YOUR GOAL -
The material is to be repeated exactly, from first line to last.

DATA SEGMENT -
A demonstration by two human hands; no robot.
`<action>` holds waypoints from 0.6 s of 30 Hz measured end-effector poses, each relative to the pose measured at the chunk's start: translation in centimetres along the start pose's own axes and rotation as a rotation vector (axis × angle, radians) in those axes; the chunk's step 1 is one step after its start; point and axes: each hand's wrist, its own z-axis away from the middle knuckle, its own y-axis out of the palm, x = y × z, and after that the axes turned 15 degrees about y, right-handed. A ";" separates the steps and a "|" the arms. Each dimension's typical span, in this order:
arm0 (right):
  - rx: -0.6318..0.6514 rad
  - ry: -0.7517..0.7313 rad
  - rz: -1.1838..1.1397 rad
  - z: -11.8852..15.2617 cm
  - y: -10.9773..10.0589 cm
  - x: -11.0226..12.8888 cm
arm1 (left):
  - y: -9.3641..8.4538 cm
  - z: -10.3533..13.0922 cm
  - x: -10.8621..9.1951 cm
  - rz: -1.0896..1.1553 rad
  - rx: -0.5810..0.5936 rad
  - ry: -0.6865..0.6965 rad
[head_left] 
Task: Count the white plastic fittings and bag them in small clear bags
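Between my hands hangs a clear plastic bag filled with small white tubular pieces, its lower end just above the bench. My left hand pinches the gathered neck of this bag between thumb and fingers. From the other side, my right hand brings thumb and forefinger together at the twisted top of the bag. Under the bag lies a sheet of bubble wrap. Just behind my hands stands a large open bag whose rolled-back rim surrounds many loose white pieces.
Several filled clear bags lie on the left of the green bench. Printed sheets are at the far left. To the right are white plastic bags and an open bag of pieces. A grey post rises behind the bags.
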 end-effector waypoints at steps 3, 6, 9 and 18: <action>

YOUR RESPONSE -
A demonstration by two human hands; no robot.
`<action>` holds waypoints from 0.6 s of 30 Hz measured end-effector poses, each relative to the pose measured at the chunk's start: translation in centimetres along the start pose's own axes and rotation as a rotation vector (axis × angle, radians) in those axes; the chunk's step 1 is one step after its start; point and axes: each hand's wrist, its own z-axis away from the middle knuckle, its own y-axis out of the palm, x = y × z, and after that the axes turned 15 degrees about y, right-handed. A ";" separates the steps and a "|" the arms. Each dimension's typical span, in this order:
arm0 (right):
  - rx: -0.6318..0.6514 rad
  - ry: -0.7517..0.7313 rad
  - rz: -1.1838..1.1397 rad
  - z: -11.8852..15.2617 cm
  - y: -10.9773..10.0589 cm
  - x: -11.0226..12.8888 cm
arm1 (left):
  - y: -9.3641..8.4538 cm
  - z: -10.3533..13.0922 cm
  - x: -10.8621..9.1951 cm
  - rz: -1.0896..1.1553 rad
  - rx: -0.5810..0.5936 rad
  - ry: -0.6865..0.6965 rad
[head_left] 
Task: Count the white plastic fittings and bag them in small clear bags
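Between my hands hangs a clear plastic bag filled with small white tubular pieces, its lower end just above the bench. My left hand pinches the gathered neck of this bag between thumb and fingers. From the other side, my right hand brings thumb and forefinger together at the twisted top of the bag. Under the bag lies a sheet of bubble wrap. Just behind my hands stands a large open bag whose rolled-back rim surrounds many loose white pieces.
Several filled clear bags lie on the left of the green bench. Printed sheets are at the far left. To the right are white plastic bags and an open bag of pieces. A grey post rises behind the bags.
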 end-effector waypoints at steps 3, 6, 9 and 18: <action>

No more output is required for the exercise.